What the task requires: For the records below, tally the lines that contain "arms" and give only that number.

Items listed in a dataset:
◆ ◆ ◆ ◆
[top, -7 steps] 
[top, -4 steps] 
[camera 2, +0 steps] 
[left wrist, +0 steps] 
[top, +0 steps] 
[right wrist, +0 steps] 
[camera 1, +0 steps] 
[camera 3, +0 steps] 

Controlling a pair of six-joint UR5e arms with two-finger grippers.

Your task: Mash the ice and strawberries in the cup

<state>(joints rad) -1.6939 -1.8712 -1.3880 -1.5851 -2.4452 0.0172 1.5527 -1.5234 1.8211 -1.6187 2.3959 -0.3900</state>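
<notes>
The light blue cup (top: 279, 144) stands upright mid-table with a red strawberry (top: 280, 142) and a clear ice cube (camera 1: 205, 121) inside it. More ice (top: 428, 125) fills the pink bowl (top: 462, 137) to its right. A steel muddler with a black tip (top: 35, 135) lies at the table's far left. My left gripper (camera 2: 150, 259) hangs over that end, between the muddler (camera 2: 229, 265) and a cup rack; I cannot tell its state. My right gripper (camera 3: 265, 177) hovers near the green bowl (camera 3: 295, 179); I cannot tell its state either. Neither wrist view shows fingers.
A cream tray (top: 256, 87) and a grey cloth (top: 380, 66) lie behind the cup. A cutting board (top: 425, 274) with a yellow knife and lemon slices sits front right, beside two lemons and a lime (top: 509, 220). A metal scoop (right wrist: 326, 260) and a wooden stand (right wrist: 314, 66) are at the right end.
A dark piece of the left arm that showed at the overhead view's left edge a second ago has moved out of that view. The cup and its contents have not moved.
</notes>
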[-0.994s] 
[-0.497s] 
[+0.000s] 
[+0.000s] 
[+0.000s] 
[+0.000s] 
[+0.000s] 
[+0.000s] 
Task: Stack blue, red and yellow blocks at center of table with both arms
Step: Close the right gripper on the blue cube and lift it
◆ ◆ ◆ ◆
Answer box: 2